SAN FRANCISCO, July 15 (Reuters) - Venture-backed lender ZestFinance is raising its standards: its latest product targets subprime borrowers.
As one of the earlier entrants in the growing group of businesses offering loans to consumers with dings on their financial records, ZestFinance has spent years helping consumers with terrible, or no, credit. Now, it is branching out to consumers with merely bad credit, the group known as "near prime."
With its new loan service, Basix, ZestFinance is catering to customers whose credit score might range from 600 to 680, just below the level that typically allows them to qualify for bank loans.
"Our motivation was middle America, where a small problem, a health issue or bad divorce, could push a perfectly hard-working person out of the core banking system," ZestFinance chief executive Douglas Merrill told Reuters by email.
The three-year loans of $3,000 to $5,000 carry fixed rates of interest ranging from 26 percent to 36 percent.

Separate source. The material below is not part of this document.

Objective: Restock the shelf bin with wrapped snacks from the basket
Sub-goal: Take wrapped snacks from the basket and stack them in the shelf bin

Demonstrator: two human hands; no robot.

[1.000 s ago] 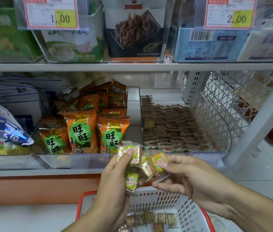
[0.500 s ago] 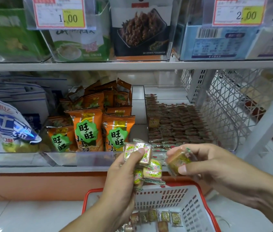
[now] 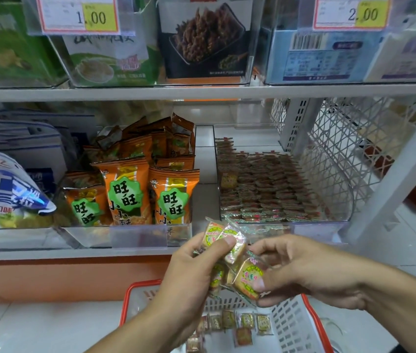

While the rates are far greater than a traditional loan, the alternative for many of those taking them are payday lenders, whose interest rates can run 400 percent or more.
ZestFinance's existing business makes loans, or licenses software to those who want to make them, to much riskier customers, those whose credit scores run below 500.

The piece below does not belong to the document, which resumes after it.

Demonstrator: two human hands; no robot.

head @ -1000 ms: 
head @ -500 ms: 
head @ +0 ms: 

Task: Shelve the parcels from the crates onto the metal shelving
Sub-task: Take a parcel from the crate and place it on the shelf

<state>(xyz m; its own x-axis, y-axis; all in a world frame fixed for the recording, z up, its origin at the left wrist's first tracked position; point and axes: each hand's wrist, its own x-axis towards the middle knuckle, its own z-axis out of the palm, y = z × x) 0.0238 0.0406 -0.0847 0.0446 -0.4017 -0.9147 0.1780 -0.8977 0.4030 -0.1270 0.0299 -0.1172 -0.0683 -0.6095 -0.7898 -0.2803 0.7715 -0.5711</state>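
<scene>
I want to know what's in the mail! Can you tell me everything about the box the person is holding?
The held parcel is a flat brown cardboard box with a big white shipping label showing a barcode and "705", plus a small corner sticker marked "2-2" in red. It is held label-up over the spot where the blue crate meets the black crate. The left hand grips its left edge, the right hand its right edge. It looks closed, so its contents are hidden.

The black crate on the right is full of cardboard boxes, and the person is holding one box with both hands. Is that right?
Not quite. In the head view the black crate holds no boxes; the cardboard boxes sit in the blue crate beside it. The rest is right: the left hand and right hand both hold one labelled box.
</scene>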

It crunches through myriad data points, rather than traditional credit scores, to figure out which people in that cohort can repay the loan.
Merrill, formerly chief technology officer of Google, fine tunes the algorithms as growing numbers of customers provide more insight into characteristics that lend themselves to creditworthiness, such as how long potential customers have kept the same mobile phone number.
Los Angeles-based ZestFinance joins many other companies catering to near-prime customers, including Fort Worth, Texas-based Elevate Credit and San Francisco-based LendUp.
ZestFinance's backers include Lightspeed Venture Partners, Matrix Partners, and PayPal co-founder Peter Thiel.